Rakudai Kishi no Eiyuutan LN - Volume 4 Chapter 0
“Dengarkan, anak-anak! Alkohol adalah minuman untuk orang dewasa yang keren, artinya siapa pun yang dapat minum alkohol adalah orang dewasa! ”
Di suatu tempat di Eurasia utara, di bawah langit musim dingin yang kelabu di kota bersalju, seorang gadis berambut merah, sepuluh tahun dengan sebotol minuman keras di tangannya, membuat pengumuman kepada jemaat yang dia kumpulkan di gudang penyimpanan di belakang sebuah gereja. .
“Minumlah ini,” katanya kepada mereka, “dan kamu tidak akan menjadi anak-anak lagi! Anda akan bergabung dengan barisan orang dewasa keren seperti saya. Dan orang dewasa yang keren tidak pernah mengkhianati teman mereka! Kami tidak meninggalkan yang lemah! Minuman ini adalah janji antar teman.
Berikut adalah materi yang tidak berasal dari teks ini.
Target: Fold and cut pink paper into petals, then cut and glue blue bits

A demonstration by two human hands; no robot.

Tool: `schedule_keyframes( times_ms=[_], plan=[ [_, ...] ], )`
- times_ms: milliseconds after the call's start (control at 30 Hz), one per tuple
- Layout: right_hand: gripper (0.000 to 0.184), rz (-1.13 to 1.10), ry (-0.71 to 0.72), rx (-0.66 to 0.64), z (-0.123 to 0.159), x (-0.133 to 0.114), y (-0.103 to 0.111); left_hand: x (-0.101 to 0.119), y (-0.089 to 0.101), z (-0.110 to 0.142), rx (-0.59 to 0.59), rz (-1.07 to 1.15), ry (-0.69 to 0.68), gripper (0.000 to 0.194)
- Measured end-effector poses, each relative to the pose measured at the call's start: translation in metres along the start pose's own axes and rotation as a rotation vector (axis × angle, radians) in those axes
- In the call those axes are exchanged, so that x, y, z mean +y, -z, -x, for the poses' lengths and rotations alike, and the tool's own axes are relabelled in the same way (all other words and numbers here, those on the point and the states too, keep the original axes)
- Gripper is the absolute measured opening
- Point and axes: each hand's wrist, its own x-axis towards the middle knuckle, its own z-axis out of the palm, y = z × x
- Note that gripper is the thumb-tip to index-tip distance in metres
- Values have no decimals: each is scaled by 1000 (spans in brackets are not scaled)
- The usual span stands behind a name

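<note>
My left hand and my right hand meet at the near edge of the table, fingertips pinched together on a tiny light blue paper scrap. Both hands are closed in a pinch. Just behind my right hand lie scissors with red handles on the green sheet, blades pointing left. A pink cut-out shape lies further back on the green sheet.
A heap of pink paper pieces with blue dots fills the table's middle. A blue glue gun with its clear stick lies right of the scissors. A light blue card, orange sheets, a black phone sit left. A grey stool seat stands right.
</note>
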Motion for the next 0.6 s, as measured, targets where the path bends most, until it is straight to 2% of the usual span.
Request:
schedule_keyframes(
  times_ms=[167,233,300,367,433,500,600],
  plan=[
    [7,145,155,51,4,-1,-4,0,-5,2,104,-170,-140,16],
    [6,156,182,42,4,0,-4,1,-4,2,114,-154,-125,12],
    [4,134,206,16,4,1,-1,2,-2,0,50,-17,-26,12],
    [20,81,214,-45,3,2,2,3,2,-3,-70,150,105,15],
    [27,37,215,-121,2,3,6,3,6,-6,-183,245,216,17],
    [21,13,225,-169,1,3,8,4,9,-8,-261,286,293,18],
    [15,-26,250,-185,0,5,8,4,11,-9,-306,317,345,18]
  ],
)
Apa kalian berdua cukup jantan untuk membuat janji itu ?! ”
“Ya, kami!” kedua lelaki di hadapannya, yang berusia tidak lebih dari lima atau enam tahun, menjawab dengan keras ketika mereka menegakkan punggung mereka.
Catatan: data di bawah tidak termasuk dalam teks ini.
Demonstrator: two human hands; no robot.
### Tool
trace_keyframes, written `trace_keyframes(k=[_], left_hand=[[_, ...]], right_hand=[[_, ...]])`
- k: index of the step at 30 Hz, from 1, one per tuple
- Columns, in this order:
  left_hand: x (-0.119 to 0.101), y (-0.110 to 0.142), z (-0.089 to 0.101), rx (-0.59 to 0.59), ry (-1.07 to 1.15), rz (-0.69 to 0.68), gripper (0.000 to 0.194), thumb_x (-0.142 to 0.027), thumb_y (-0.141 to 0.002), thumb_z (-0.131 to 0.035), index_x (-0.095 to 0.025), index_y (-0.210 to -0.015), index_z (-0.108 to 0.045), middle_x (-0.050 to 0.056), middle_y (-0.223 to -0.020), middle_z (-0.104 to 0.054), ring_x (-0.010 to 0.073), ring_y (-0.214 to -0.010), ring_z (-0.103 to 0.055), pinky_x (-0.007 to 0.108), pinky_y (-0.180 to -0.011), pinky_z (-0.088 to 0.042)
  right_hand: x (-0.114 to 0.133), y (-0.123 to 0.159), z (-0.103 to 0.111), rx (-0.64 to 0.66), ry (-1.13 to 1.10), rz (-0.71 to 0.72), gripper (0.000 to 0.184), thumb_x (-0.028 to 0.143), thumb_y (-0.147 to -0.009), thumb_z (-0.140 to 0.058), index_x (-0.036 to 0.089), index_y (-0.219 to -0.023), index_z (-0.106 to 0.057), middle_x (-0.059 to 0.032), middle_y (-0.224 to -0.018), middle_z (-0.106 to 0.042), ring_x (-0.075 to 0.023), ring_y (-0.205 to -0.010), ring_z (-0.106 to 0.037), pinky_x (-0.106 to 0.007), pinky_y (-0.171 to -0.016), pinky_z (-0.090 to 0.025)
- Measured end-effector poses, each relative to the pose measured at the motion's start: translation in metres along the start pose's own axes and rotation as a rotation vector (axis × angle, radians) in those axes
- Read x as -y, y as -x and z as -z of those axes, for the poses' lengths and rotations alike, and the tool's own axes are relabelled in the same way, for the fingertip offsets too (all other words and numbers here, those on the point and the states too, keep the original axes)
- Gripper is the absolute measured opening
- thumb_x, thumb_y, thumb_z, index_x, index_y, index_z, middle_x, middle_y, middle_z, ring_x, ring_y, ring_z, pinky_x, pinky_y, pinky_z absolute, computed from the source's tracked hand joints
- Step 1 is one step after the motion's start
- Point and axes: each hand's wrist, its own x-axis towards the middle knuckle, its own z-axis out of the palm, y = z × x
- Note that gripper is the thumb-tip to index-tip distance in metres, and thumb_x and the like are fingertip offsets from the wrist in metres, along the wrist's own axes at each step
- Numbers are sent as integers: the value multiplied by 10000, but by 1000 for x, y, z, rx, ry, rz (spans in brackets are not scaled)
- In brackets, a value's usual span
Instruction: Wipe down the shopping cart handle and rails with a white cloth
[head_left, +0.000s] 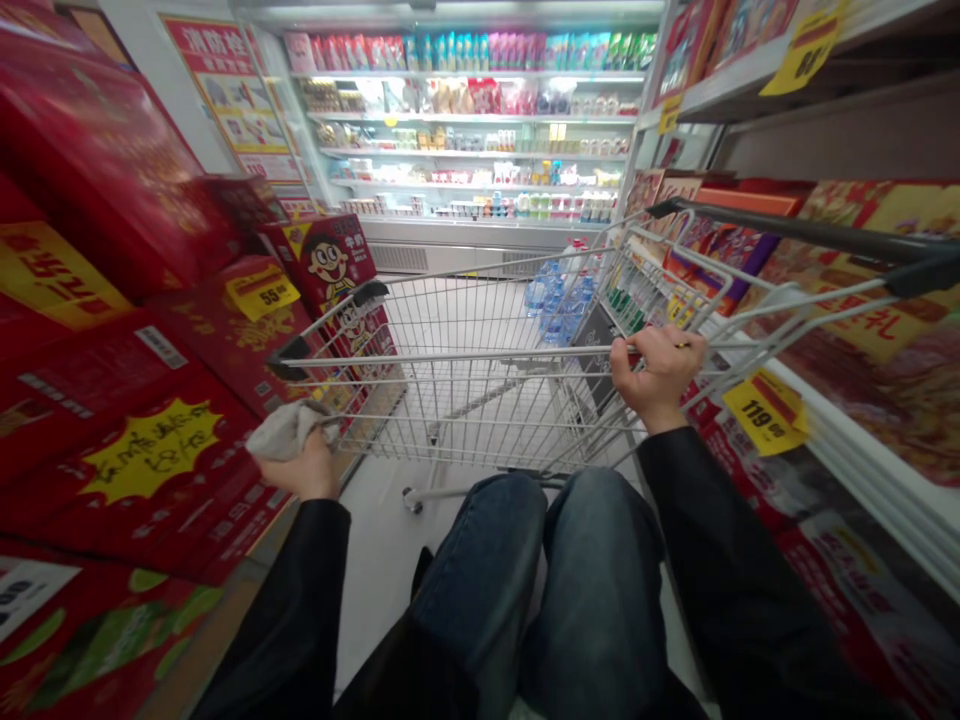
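Observation:
A metal wire shopping cart [480, 410] stands crosswise in front of my knees. Its dark handle bar [810, 228] is at the right and its narrower end with black corner caps at the left. My right hand [660, 375] is closed around the near top rail of the cart. My left hand [307, 470] is wrapped round a light grey cloth [285, 430], low by the cart's left end. Whether the cloth touches the wire there I cannot tell. No goods show in the basket.
Stacked red gift boxes [202, 460] with yellow price tags rise close on the left. A shelf [885, 420] of boxed goods runs along the right. Bottled water packs [559, 300] stand on the floor beyond the cart, before a lit refrigerated case [472, 235].

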Motion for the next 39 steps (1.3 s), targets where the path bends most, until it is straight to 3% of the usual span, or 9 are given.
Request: trace_keyframes(k=[3,6,8,13,17,22,27,32,39], left_hand=[[-26,35,-11,-7,81,43,675,-528,-735,-802,-126,-1223,-564,125,-1310,-615,270,-1214,-607,494,-1148,-498],[-59,78,-21,208,176,130,761,-477,-565,-909,-160,-1182,-599,111,-1211,-683,257,-1095,-675,434,-1045,-579],[-82,106,-24,386,231,219,745,-463,-539,-915,-173,-1158,-619,101,-1137,-714,257,-1023,-701,401,-950,-621],[-126,159,-21,787,326,368,680,-521,-640,-851,-188,-1183,-615,95,-1065,-735,270,-943,-723,401,-817,-651],[-143,172,-11,935,283,335,597,-466,-687,-846,-213,-1180,-625,88,-1099,-732,264,-984,-719,396,-858,-641],[-147,175,-4,927,130,159,503,-320,-730,-798,-258,-1203,-638,63,-1121,-724,261,-1017,-698,432,-959,-603],[-134,204,-7,717,-153,-217,753,-281,-808,-724,-290,-1500,-428,115,-1380,-620,327,-1231,-626,503,-1066,-554],[-133,235,-18,574,-285,-461,823,-227,-908,-568,-331,-1598,-131,124,-1621,-338,330,-1476,-408,570,-1198,-442],[-147,225,-12,782,-330,-569,1021,-186,-826,-563,-223,-1587,117,173,-1682,42,399,-1580,-21,740,-1260,-236]], right_hand=[[6,8,14,-14,-119,-2,227,412,-925,-533,225,-852,-638,-43,-897,-685,-232,-958,-585,-438,-974,-349],[34,31,33,-99,-341,-123,314,436,-907,-601,214,-1129,-630,-127,-1267,-629,-288,-1224,-550,-508,-1086,-350],[63,53,43,-43,-631,-302,330,446,-903,-637,235,-1157,-625,-109,-1216,-660,-276,-1210,-580,-507,-1103,-384],[121,105,56,557,-1507,-845,486,629,-875,-641,252,-1180,-666,-97,-1189,-734,-259,-1109,-688,-460,-1026,-507],[134,126,65,836,-1714,-844,609,723,-832,-637,233,-1190,-694,-82,-1190,-753,-262,-1172,-681,-437,-1051,-518],[152,144,72,765,-1513,-725,621,477,-686,-883,251,-1218,-657,-52,-1186,-750,-256,-1132,-694,-413,-1029,-548],[185,159,77,586,-1474,-797,820,365,-577,-959,278,-1287,-558,-59,-1303,-688,-265,-1228,-645,-394,-1085,-515],[201,162,86,517,-1558,-985,639,407,-760,-844,290,-1310,-540,-55,-1398,-648,-256,-1350,-578,-429,-1195,-425],[197,144,91,524,-1729,-1116,566,447,-770,-830,270,-1267,-624,-61,-1368,-682,-282,-1349,-588,-500,-1203,-417]])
“Baik! Kalau begitu tunjukkan betapa jantannya dirimu! ”
“Ya Bu!”
Anak laki-laki itu mengulurkan tangan kecil mereka, menggunakannya untuk membuat bentuk mangkuk, dan gadis berambut merah menuangkan sedikit minuman keras ke dalamnya. Membawa mangkuk tangan mereka ke bibir mereka, pasangan ini dengan tegas minum minuman keras …
Bleeegh!
… Lalu memuntahkannya kembali.
“A-Apa ini? Sangat menjijikkan! ”
“Tenggorokanku terbakar …”
“Sepertinya kamu belum siap!” kata gadis berambut merah itu, tertawa riang ketika dia memandang ke bawah pada anak laki-laki yang sakit, tangan mereka di tanah untuk keseimbangan. “Kamu bisa mencobanya lagi tahun depan. Sampai saat itu, kau tetap di bawah perlindungan Alice dan aku! ”
“Aww…”
“Menjadi orang dewasa menyebalkan, ya, Timur?”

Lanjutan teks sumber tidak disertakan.